CD über 2 Mio. Privatpersonen enthält bedenkliche Informationen

Laut Pressemitteilung von Herold ist eine CD mit 'Tiefendaten' über 2 Mio Privatpersonen erhältlich. Der Preis von 3.500 EUR entspricht einem Personenpreis von rund 0,2 Cent, die CD soll vierteljährlich aktualisiert werden. Herold hat diese Daten angeblich von der Marketingfirma DM-Plus bezogen.

Bei den sogenannten 'Tiefendaten' werden zu einer bestimmten Person (Name und Adresse) auch weitere Informationen wie Alter, Kinderzahl, Lebenspartner und Kaufkraft bekannt gegeben.

Grundsätzlich fallen diese Informationen, sofern sie nicht schon veröffentlicht wurden, unter dem Geheimhaltungsschutz des DSG. Diese Daten dürfen daher nur mit Zustimmung des Betroffenen veröffentlicht werden. Weiters hat der Betroffene Anspruch auf Aktualität der Daten, auf Richtigkeit und auf die nötige Genauigkeit der Informationen.

Hans G. Zeger, Mitglied des Datenschutzrates: 'Aufgrund unserer Erfahrungen wie Adressenverlage zu derartigen Datenzusammenstellungen kommen, wurden wir hellhörig und haben Herold sofort um eine Stellungnahme gebeten, die mittlerweile vorliegt.'


Datenzusammenstellungen der Adressenverlage qualitativ schlecht

Viele Personeninformationen werden bei Adressenverlagen hochgerechnet und vielfach durch Annahmen erzeugt. So wird etwa die Kaufkraft dadurch 'geschätzt', dass man von den Einkaufsgewohnheiten bekannter Personen einer Gegend auf die Kaufkraft anderer Personen schließt. Haushaltsgrößen werden etwa durch den gemeinsam gebuchten Urlaub bestimmt. Einkaufsgewohnheiten bei unterschiedlichsten Unternehmen werden zusammengefasst und noch durch Daten aus Umfragen, Gewinnspielen und Marketinganalysen ergänzt. Wir haben zuletzt über die diesbezüglichen Aktivitäten der LifestyleGmbH berichtet.
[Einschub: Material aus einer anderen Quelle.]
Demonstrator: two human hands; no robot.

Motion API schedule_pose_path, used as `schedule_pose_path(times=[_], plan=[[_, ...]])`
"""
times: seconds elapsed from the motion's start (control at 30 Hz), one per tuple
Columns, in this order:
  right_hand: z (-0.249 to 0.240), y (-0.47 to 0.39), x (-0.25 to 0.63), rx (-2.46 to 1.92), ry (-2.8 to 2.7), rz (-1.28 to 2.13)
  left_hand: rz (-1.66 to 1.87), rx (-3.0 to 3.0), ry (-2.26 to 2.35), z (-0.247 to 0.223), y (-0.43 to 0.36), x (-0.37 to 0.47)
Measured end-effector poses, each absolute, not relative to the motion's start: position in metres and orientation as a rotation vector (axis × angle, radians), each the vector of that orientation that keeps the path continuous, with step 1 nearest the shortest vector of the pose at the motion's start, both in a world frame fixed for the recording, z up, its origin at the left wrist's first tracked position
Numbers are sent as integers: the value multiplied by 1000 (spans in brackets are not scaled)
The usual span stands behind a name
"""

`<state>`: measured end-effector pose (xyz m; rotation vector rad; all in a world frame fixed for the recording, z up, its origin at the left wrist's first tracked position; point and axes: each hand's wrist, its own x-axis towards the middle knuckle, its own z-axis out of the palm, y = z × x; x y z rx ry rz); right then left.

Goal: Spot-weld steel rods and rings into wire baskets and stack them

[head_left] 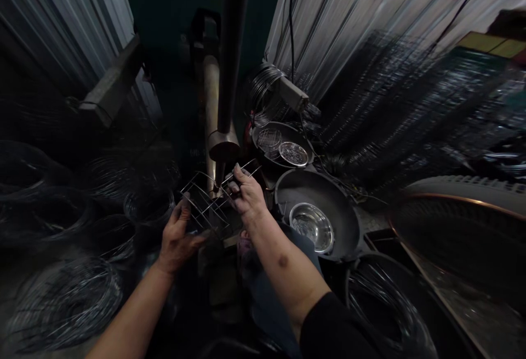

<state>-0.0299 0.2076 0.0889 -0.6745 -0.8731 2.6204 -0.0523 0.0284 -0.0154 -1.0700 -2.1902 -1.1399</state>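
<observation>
A small wire grid [200, 207] sits at the lower tip of a spot welder's electrode [216, 187]. My left hand [177, 238] grips its near left edge, thumb on top and fingers underneath. On the far right side my right hand [246, 193] is closed in a pinch on a thin metal wire [255, 170], which runs towards the electrode tip. Whether that wire is loose or joined to the grid, I cannot tell. The thick round electrode arm [224, 148] stands directly above both hands.
To the right, a dark pan [283, 183] carries a shiny metal bowl [312, 227] of small wire pieces. Another pan [306, 138] behind it holds a metal dish [293, 154]. Wire coils [69, 298] lie at left. A large basin [460, 238] and stacked wire racks [423, 90] stand right.
</observation>
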Motion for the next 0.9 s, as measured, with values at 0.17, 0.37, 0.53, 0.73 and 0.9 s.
schedule_pose_path(times=[0.17, 0.37, 0.53, 0.73, 0.9], plan=[[89, 207, -32, -662, -853, 2607, -1205, -1059, -2180, -19, 31, -53], [92, 206, -30, -656, -916, 2572, -1290, -1008, -2183, -23, 36, -52], [94, 207, -15, -740, -1087, 2457, -1395, -954, -2269, -16, 32, -42], [88, 208, -6, -660, -999, 2449, -1308, -950, -2230, -17, 29, -35], [90, 204, -7, -615, -957, 2449, -1310, -890, -2241, -17, 35, -36]])
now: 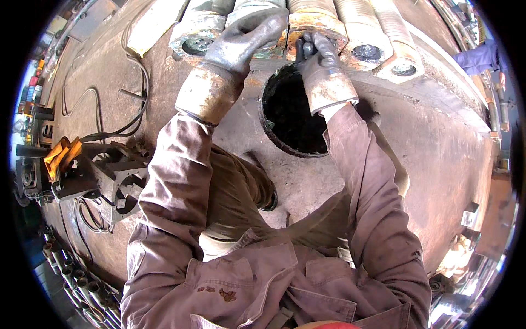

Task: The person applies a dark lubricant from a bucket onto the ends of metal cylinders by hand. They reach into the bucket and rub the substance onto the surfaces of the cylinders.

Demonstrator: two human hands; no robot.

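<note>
Presently, we hold both gloved hands at a row of five cylinders lying side by side, their ends facing us. Our left hand (247, 43) is over the end of the second cylinder (273, 50) from the left, fingers bent and close together; whether it grips anything we cannot tell. Our right hand (323, 57) is at the rust-coloured end of the third cylinder (319, 23) — the middle one — with the fingers curled to a narrow grip; we cannot tell if anything sits between them.

To the left of these lies the first cylinder (204, 21), its end recess dark inside. To the right lie the fourth cylinder (359, 34) and the fifth cylinder (395, 41), both ribbed.

Nearest our right hand on the near side of the row stands a round bucket (267, 122), its interior black; our right cuff (330, 89) overlaps its opening. Well apart to our left, an orange cloth (61, 156) hangs over dark metalwork — a black cable (145, 82) lies beyond it.
</note>
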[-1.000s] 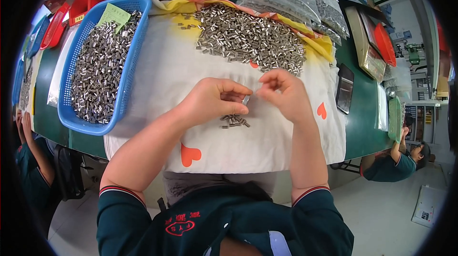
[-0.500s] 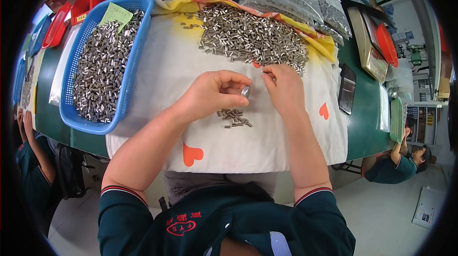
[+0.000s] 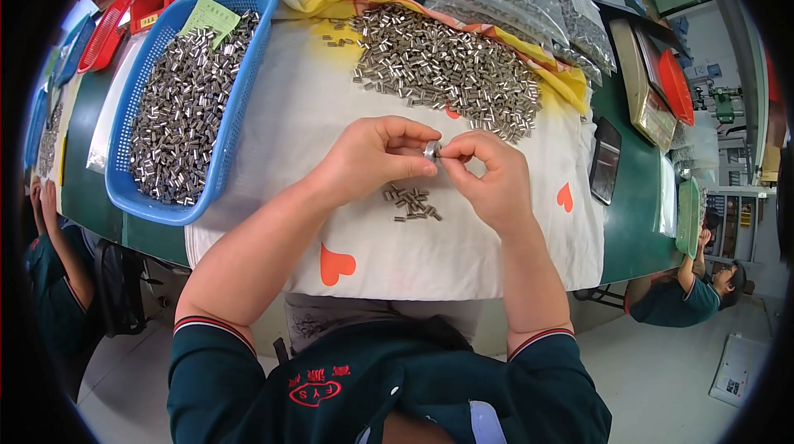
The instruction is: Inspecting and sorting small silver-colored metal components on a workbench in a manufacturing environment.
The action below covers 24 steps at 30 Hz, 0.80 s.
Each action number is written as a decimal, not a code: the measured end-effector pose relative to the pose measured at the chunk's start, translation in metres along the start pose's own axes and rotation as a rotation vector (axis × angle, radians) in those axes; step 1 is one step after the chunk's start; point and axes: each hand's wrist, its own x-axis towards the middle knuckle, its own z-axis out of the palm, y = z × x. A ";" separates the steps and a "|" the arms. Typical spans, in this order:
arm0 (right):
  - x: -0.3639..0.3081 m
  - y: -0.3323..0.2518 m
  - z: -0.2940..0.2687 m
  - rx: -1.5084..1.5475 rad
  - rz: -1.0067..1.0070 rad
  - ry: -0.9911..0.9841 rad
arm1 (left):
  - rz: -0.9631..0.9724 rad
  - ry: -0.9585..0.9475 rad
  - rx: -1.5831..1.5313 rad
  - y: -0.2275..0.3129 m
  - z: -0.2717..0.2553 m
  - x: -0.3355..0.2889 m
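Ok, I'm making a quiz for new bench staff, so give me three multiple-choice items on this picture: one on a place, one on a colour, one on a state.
1. Where does the small cluster of metal pieces lie?
A. in the basket
B. on the cloth below the hands
C. on the floor

2. What colour is the basket of metal pieces?
A. blue
B. white
C. black

3. What are the left hand and right hand doing?
A. resting flat
B. pinching one small metal piece together
C. lifting the basket

Answers: 1 B, it sits on the white cloth just under the fingers. 2 A, its rim is blue. 3 B, both sets of fingertips meet on the piece.
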 end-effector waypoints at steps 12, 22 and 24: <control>0.003 -0.001 -0.006 0.028 0.138 -0.099 | -0.030 -0.017 0.065 -0.001 0.003 0.000; 0.018 0.046 -0.023 -0.623 -0.052 0.154 | 0.036 -0.090 0.349 0.008 0.007 -0.006; 0.021 0.043 -0.016 -0.653 -0.035 0.138 | 0.017 -0.078 0.324 0.007 0.006 -0.005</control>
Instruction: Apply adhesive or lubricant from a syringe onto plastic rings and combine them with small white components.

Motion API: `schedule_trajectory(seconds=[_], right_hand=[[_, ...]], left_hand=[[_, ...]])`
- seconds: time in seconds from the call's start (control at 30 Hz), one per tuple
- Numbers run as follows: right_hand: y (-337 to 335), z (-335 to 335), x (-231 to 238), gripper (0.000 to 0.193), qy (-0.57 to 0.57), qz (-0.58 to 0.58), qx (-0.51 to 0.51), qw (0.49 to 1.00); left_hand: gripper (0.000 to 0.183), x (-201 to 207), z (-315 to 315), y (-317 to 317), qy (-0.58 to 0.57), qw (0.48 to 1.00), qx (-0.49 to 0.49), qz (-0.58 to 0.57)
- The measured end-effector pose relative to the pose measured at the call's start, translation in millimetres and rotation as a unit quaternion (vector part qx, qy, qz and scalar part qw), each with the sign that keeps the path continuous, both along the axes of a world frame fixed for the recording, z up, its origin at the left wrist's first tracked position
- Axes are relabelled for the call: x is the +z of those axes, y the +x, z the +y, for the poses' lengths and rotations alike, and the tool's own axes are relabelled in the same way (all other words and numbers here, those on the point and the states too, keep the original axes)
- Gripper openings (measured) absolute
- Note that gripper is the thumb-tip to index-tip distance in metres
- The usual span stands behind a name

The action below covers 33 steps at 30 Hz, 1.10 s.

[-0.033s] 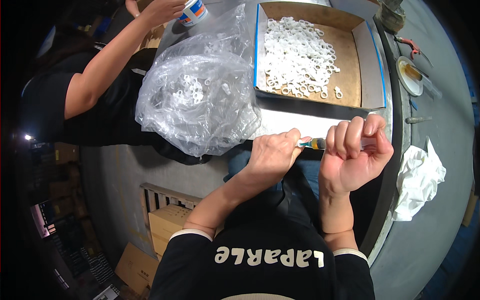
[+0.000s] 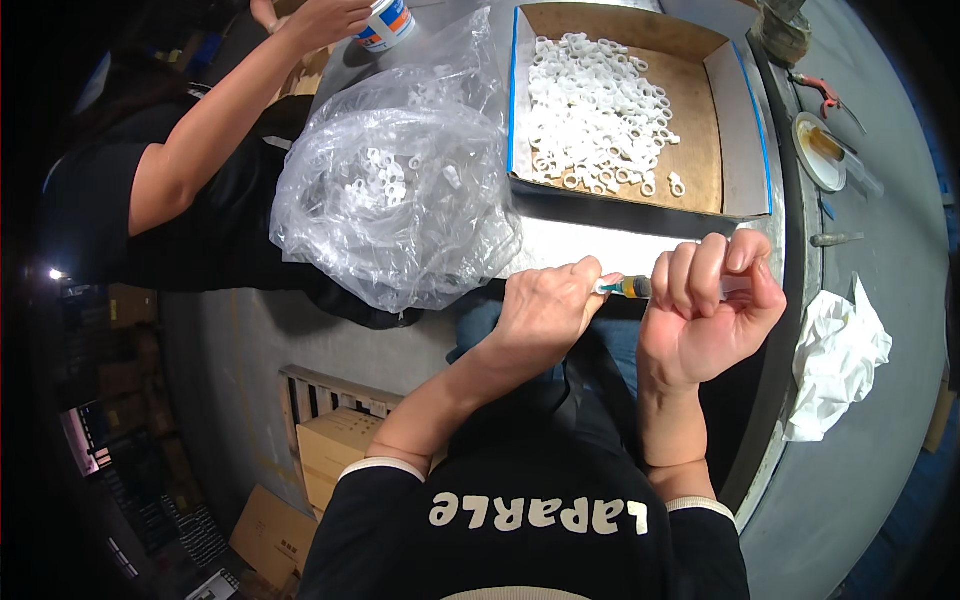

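My right hand (image 2: pixel 705 315) is wrapped round a syringe (image 2: pixel 634 288) with amber content and a teal tip. The syringe points left, and its rear part is largely behind my fingers. Opposite it, my left hand (image 2: pixel 545 305) pinches a small white piece (image 2: pixel 600 286), mostly hidden by the fingers, and the teal tip meets it. Beyond my hands stands a shallow cardboard box (image 2: pixel 742 135) with blue edges, holding a heap of small white ring-shaped parts (image 2: pixel 595 115). More such parts (image 2: pixel 385 185) show inside a clear plastic bag (image 2: pixel 400 255) to the left.
A co-worker's arm (image 2: pixel 215 135) reaches in at the far left, near a white tub (image 2: pixel 385 28). On the grey surface at right are red-handled pliers (image 2: pixel 822 92), a white dish (image 2: pixel 818 155) and crumpled white paper (image 2: pixel 838 365). Cardboard boxes (image 2: pixel 335 450) stand low at left.
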State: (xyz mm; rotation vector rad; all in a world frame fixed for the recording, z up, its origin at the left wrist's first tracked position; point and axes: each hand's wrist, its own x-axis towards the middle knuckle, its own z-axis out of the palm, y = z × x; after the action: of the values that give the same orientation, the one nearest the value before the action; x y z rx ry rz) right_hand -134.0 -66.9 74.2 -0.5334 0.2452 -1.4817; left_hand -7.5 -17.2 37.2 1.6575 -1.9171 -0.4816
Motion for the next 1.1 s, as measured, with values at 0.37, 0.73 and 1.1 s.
schedule_trajectory(seconds=[0.37,0.73,1.1], right_hand=[[-2.5,-4.6,-3.3,0.024,0.012,0.000,0.016,1.000],[-27.9,-25.2,-15.8,0.041,0.136,-0.221,0.043,0.965],[-29.1,-20.6,-11.4,0.038,0.104,-0.183,0.026,0.977]], left_hand=[[0.018,3.8,0.3,-0.8,-0.014,1.000,-0.010,-0.003],[0.029,10.3,-59.8,19.5,-0.020,0.995,0.027,-0.090],[0.033,15.2,-78.6,35.1,0.145,0.885,0.025,0.442]])
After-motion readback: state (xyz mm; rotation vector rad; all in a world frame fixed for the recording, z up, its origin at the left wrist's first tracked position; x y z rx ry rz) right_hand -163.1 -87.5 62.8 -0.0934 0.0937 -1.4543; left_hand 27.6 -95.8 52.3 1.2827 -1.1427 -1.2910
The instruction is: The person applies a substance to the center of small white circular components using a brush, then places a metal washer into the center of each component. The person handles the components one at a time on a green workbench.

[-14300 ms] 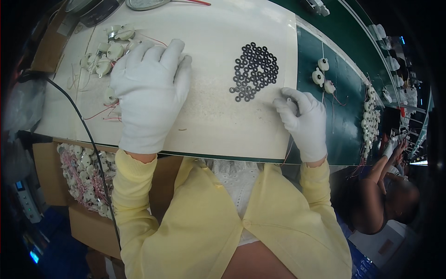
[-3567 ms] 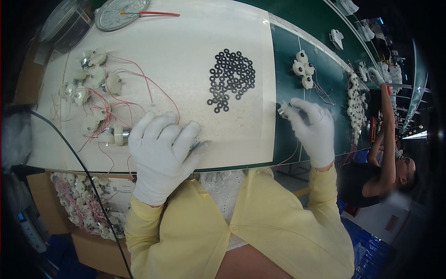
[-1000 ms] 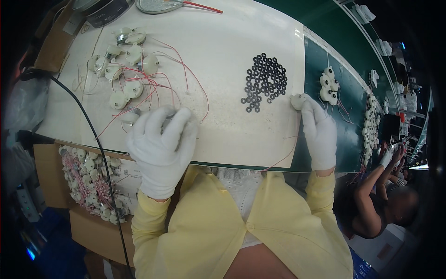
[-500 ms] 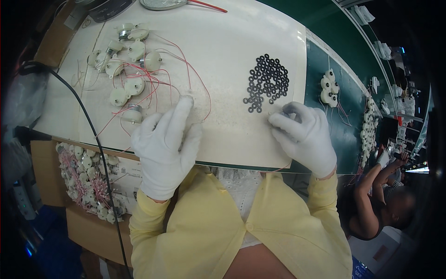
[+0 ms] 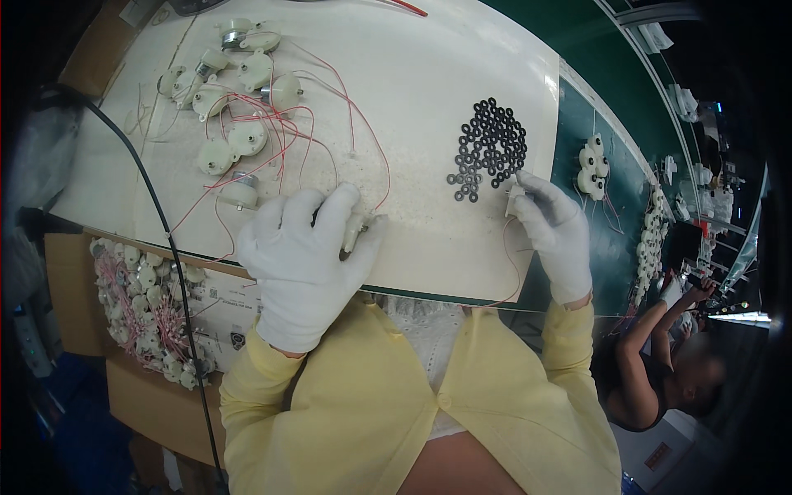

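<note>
On the white work mat (image 5: 429,91), largest first: your left hand (image 5: 301,264) lay spread, fingers pinning a small cream gear motor (image 5: 356,231) with thin red leads; likely light and rigid, best taken by its casing, the wires being delicate. Your right hand (image 5: 557,231) pinched a small pale part (image 5: 513,198) just below the pile of black washers (image 5: 491,148), which were tiny and probably slippery.

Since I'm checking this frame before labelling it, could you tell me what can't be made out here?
- Head view: the small motor under the left hand is mostly covered by the glove.
- The white part at the right hand is hidden by its fingers.
- Black rings: too small to count.
- Cardboard box: partly hidden under the table edge.
</note>
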`<state>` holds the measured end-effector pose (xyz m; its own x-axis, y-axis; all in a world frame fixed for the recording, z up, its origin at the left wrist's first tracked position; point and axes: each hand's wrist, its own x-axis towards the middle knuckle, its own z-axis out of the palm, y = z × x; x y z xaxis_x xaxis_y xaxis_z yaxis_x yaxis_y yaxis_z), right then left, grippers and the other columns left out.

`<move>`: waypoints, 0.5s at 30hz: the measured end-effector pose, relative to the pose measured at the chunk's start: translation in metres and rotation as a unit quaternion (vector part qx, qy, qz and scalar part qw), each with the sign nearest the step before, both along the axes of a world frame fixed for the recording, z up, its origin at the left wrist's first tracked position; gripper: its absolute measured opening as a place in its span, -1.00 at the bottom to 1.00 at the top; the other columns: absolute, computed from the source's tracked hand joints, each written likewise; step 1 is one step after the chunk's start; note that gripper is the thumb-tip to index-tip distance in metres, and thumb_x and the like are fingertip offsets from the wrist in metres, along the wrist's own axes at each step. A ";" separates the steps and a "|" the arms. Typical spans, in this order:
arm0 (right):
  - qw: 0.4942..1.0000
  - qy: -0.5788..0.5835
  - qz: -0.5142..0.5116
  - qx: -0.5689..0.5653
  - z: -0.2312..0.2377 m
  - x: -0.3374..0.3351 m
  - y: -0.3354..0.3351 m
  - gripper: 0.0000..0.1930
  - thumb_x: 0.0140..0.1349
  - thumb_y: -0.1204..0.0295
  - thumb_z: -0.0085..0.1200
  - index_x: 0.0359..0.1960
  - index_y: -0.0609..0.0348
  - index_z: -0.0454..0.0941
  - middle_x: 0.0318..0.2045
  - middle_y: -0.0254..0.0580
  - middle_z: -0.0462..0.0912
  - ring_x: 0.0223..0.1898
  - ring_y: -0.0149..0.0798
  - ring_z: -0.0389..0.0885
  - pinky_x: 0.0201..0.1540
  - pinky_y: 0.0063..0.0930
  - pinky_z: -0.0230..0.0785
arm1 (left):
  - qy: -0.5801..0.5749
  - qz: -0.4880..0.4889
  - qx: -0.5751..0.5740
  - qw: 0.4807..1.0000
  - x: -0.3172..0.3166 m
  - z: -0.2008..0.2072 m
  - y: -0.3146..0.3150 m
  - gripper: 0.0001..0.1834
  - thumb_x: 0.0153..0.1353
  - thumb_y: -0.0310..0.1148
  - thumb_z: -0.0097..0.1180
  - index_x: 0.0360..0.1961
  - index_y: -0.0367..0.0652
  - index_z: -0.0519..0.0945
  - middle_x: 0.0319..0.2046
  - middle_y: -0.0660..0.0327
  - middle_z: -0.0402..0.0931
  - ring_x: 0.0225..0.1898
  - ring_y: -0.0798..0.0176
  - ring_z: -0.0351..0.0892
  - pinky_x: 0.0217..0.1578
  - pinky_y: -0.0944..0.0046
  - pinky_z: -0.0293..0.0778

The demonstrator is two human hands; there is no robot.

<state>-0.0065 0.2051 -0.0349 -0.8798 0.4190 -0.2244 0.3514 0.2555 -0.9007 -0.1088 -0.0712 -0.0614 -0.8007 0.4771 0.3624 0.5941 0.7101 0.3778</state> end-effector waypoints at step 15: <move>0.886 0.058 0.150 0.434 0.003 -0.022 -0.005 -0.74 0.11 0.37 0.31 -0.16 0.14 0.65 -0.51 -0.15 0.66 -0.54 -0.13 0.62 -0.45 -0.32 0.39 | 0.001 -0.008 0.012 1.000 -0.004 -0.003 -0.002 -0.64 -0.09 -0.23 0.41 -0.22 0.12 0.60 -0.33 0.35 0.45 -0.27 0.17 0.45 -0.23 0.10 0.28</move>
<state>-0.0289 0.2003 -0.0322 -0.9770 0.1325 0.1673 0.0680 0.9363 -0.3445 -0.1123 -0.0730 -0.0645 -0.7918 0.4810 0.3764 0.6067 0.6906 0.3937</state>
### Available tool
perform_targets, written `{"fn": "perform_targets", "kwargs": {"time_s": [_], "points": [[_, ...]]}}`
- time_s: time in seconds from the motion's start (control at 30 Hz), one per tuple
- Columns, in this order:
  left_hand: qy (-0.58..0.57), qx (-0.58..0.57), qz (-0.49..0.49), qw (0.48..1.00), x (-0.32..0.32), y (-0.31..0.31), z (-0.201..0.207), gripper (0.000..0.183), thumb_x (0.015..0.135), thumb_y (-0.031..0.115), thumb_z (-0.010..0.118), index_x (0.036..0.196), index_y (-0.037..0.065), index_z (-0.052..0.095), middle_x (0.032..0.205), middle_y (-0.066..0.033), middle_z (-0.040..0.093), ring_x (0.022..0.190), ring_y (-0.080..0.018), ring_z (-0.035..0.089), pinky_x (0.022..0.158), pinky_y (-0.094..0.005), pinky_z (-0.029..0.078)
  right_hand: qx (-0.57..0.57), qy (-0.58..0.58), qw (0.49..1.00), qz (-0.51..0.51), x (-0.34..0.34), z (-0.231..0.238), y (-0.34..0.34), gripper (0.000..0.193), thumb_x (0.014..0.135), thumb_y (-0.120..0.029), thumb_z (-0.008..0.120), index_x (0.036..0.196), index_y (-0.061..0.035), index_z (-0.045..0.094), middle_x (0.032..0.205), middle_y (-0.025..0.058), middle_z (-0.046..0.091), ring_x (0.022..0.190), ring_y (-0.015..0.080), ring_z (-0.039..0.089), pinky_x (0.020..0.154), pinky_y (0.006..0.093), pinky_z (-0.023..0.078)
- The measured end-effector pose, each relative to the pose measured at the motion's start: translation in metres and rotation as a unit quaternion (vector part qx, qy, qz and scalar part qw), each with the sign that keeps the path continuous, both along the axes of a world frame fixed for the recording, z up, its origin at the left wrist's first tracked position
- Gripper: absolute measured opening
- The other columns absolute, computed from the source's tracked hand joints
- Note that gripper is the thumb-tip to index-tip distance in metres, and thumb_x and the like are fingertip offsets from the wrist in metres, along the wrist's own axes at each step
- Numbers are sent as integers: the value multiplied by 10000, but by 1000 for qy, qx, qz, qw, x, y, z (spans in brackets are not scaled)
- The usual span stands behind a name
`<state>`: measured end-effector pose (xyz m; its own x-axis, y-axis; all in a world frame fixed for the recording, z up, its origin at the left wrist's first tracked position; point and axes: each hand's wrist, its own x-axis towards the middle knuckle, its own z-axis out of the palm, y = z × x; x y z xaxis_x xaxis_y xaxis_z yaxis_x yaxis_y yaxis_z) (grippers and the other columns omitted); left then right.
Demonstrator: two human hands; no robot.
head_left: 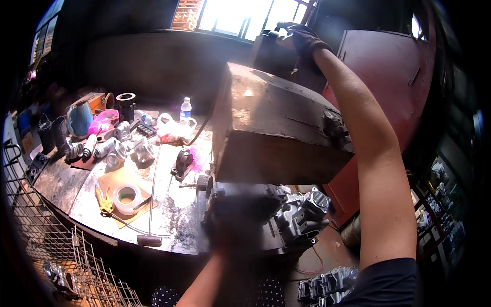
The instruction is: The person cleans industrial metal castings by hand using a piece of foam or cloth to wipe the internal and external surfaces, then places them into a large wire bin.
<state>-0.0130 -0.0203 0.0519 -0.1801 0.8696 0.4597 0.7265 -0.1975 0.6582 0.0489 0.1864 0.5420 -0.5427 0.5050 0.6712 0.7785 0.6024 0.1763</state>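
My right arm stretches up past a large worn metal housing (276, 115). At its end my right hand (299, 38), in a dark glove with bare fingertips, is up by a dark box-shaped part (263, 51) below the window. Its fingers curl over; what they grip, if anything, is too small to make out. My left hand (230, 230) is low under the housing, in deep shade, and its fingers do not show. It is nearest to a silver metal casting (217, 197). A second silver casting (302, 215) lies to the right of it.
On the bench (174, 220) are a tape roll (126, 198), a hammer (149, 240), a yellow-handled tool (105, 203), a plastic bottle (185, 110) and several metal parts. A wire basket (76, 256) stands at near left. A red cabinet (381, 82) is at right; castings (327, 284) lie below.
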Motion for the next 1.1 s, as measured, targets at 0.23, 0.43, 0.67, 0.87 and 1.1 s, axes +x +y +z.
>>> {"fn": "perform_targets", "kwargs": {"time_s": [0.23,0.43,0.67,0.87,1.1], "points": [[-46,22,28,998,10,3,-1,457,917,140,430,1351,22,352,1323,-161,420,1251,-283,396,1045,-372,323,9,-148,984,-99,-20,1,30,576,803,-485,550,1251,-125,523,1273,112,514,1199,263,474,999,349,380],[-14,16,30,999,1,1,9,437,882,134,473,1293,20,380,1270,-173,443,1210,-279,413,1018,-373,332,-16,-134,989,-63,-9,-1,12,576,750,-384,652,1253,-133,528,1219,136,567,1140,285,526,963,348,410],[-45,-43,16,998,-5,-21,56,487,908,129,446,1363,-2,333,1307,-180,451,1252,-263,403,1046,-371,317,-49,-59,995,-58,-11,1,20,597,695,-308,741,1220,-106,539,1163,135,600,1085,270,566,913,342,446],[-113,206,135,963,-8,-44,101,183,804,207,544,873,49,606,916,-155,606,835,-314,604,747,-414,478,13,11,999,-28,14,-5,28,673,676,-290,760,1246,-42,500,1140,165,603,1071,273,574,911,329,455],[-16,50,33,998,10,-22,58,493,879,274,458,1294,31,348,1322,-169,379,1247,-293,315,1052,-411,226,-28,184,953,239,51,-47,-118,308,819,-111,625,1108,-10,598,1007,133,650,912,156,614,800,222,479]]}}
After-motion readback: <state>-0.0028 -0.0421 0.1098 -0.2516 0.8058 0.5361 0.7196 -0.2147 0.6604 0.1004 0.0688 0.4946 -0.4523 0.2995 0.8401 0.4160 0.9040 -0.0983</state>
Hans G. Zeger: 'Bei einem derartigen Vorgehen sind natürlich Fehler und Unschärfen nicht zu vermeiden. Die Kaufkraft einer Gegend stimmt zwar im Schnitt, aber meist nie bei der einzelnen Person, Daten unterschiedlicher Personen, aber mit gleichem Namen werden zusammengemischt, Konsumgewohnheiten ändern sich, die Daten veralten sehr rasch.'

Auf diese Weise werden schnell aus treuen Familienvätern 'alleinstehende Singles' die nach Kontaktmagazinen lechzen und bei Zusendung gegenüber Kindern und Ehepartnern in Erklärungsnotstand geraten.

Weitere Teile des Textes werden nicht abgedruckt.